With 6 percent of precincts reporting, Democratic Attorney General Roy Cooper led the Republican Mr. McCrory by 54 percent to 45 percent in the most high-profile gubernatorial race of the 2016 election.
Gay rights groups led by the Human Rights Campaign targeted Mr. McCrory for defeat after he signed HB2 in reaction to a newly passed Charlotte anti-discrimination ordinance requiring public facilities such as restrooms and locker rooms to be open to members of the opposite sex.
The bill, which banned such ordinances, prompted the HRC to declare an economic boycott that triggered a backlash against the state. At least two dozen states and municipalities banned nonessential travel to North Carolina, while the NBA canceled its plans to hold the 2017 All-Star Game in Charlotte.
The Human Rights Campaign PAC, which also targeted Republican state legislators, ran television ads citing the cancellations, including PayPal’s decision not to build an operations facility in Charlotte, and accusing the governor of being “bad for business.”
“Pat McCrory has shown time and time again that he’s willing to discriminate at any cost,” said Democratic state Rep. Chris Sgro, who also serves as Equality NC executive director, in an Oct. 28 statement.
Mr. Cooper said it “writes discrimination into our law, and it has been a disaster for our economy,” while Mr. McCrory argued that the measure was needed to protect the privacy and safety of girls and women.
“You know, when we were raising the average teacher pay, creating new jobs and cutting taxes, other folks were actually pushing to make our schools allow boys to use the girls’ locker rooms and showers,” said Mr. McCrory in an ad released in September called “Common Sense.”
“Are we really talking about this? Does the desire to be politically correct outweigh our children’s privacy and safety? Not on my watch,” he said.
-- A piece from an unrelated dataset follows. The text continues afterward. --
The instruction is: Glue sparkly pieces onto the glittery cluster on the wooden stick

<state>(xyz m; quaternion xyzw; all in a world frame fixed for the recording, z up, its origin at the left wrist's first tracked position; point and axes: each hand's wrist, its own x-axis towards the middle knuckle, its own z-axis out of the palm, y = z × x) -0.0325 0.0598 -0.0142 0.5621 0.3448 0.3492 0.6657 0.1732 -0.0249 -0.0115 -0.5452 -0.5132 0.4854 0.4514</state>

Polls had shown the race too close to call entering Tuesday’s election. Mr. McCrory had trailed for much of the race, but climbed back last month in part based on his vigorous response to Hurricane Matthew.
The North Carolina Values Coalition weighed in with an ad aired previously in Houston showing an adult male confronting a little girl in a public restroom stall.
“Any man at any time could enter a women’s bathroom simply by claiming to be a woman that day. No one is exempt,” said the ad. “Even registered sex offenders could follow women or young girls into the bathroom or locker room, and no one could stop them.”
An Elon University poll taken Sept. 19 found 49.5 percent of likely North Carolina voters opposed HB2 and 39.5 percent supported it. A third of those surveyed said the bill had made them less likely to vote for Mr. McCrory, while 60 percent said HB2 had hurt the state’s reputation.
Tami Fitzgerald, executive director of the North Carolina Values Coalition, said she believes voters are more upset by the boycotts and negative national attention than the text of the bill itself.
“When you ask in the polls, ’Do you believe grown men should have a right to go into bathrooms with women?’ they overwhelmingly say no. And that’s what HB2 stops,” said Ms. Fitzgerald. “Somehow the Human Rights Campaign and Roy Cooper have been able to give HB2 a negative perception among some parts of the population.”
Mr. McCrory had campaigned on the state’s booming economy and low unemployment, calling it the “Carolina comeback.”